I was planning to spend the next couple of nights upgrading my Kensei engine and Pandemonium game to XNA 3.0, and making notes of the problems I encountered, so that I may write an article explaining how I overcame them and others may more easily overcome the same problems if they encounter them too.

Unfortunately, I can’t do that – because if I did, the article would consist of the following: “It just worked”.

Yes, it really was as easy as loading up VS 2008 and loading my existing solutions into it. It took a few minutes, to be sure, but I only had to press OK a few times and everything worked. It was so easy that I didn’t believe it at first – I did a batch build of all projects, then a batch rebuild of all projects, then double checked all the references to ensure it really was using XNA 3.0 and hadn’t just pretended to upgrade from 2.0. But it was true – the upgrade really did take zero effort.

So I thought I’d kick things up a notch – bam! – and investigate what Microsoft had seen fit to provide us with in an area that was sorely lacking in 2.0: installation and distribution of my game on Windows. Please understand that this is only a preliminary look at what’s offered, and I might easily have missed some subtleties. Basically you’ve got three choices:

Package as CCGame: this particular option seems to be quietly glossed over in the docs so I suspect it’s just a hangover from XNA 2.0. It’s got the same old drawbacks, in that the recipient has to have the XNA redistributable already installed, and it doesn’t offer any choice of installation location or creating shortcuts on the desktop or Start menu. However, on the plus side, the final output is a single compressed file. It’s much easier to give someone one file than several files and folders.

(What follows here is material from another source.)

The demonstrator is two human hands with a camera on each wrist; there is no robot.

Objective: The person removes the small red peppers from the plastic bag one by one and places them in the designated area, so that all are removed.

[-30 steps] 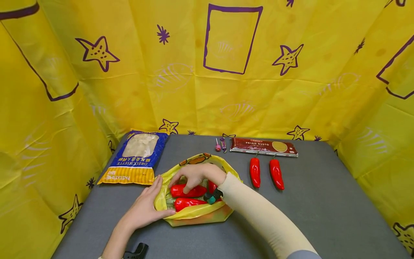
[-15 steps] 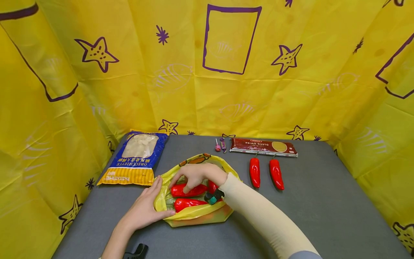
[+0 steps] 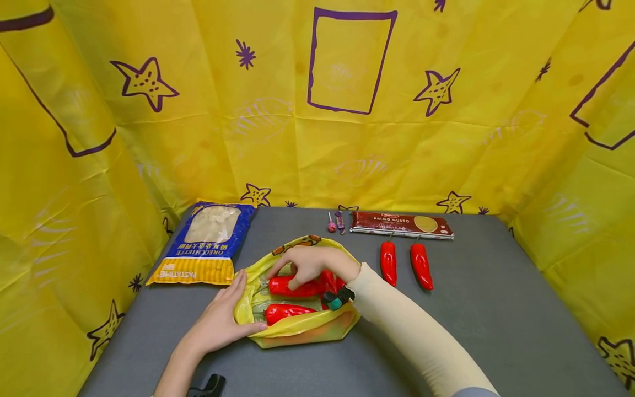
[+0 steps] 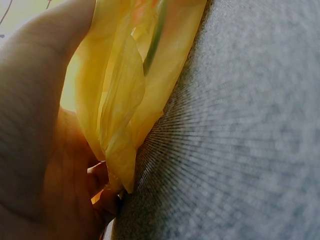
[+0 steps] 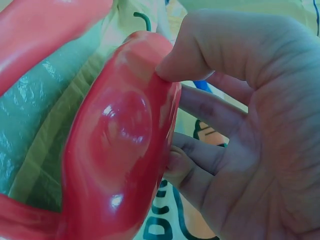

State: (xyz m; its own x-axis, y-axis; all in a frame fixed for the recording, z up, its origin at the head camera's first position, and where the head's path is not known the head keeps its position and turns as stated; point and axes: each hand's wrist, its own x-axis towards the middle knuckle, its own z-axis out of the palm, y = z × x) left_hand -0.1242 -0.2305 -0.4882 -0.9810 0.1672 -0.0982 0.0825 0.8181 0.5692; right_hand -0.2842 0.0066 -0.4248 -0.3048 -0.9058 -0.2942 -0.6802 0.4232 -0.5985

Setup Project: assuming you have VS 2008 Professional or higher, you can now create a VS setup project that creates an MSI file. (Instructions are also provided to use a third party installer such as Wise, should you so desire). This would also create a single file, as well as giving total control over installation folders, shortcuts, the ability to show licensing agreements; but the downside is that it doesn’t automatically recognise content project files as dependencies, which would need to be added individually. There could be thousands of these in a typical game. Not going to happen. You’ll drive yourself mad trying to keep it in synch with your game. Personally I’ll be avoiding this option like the plague.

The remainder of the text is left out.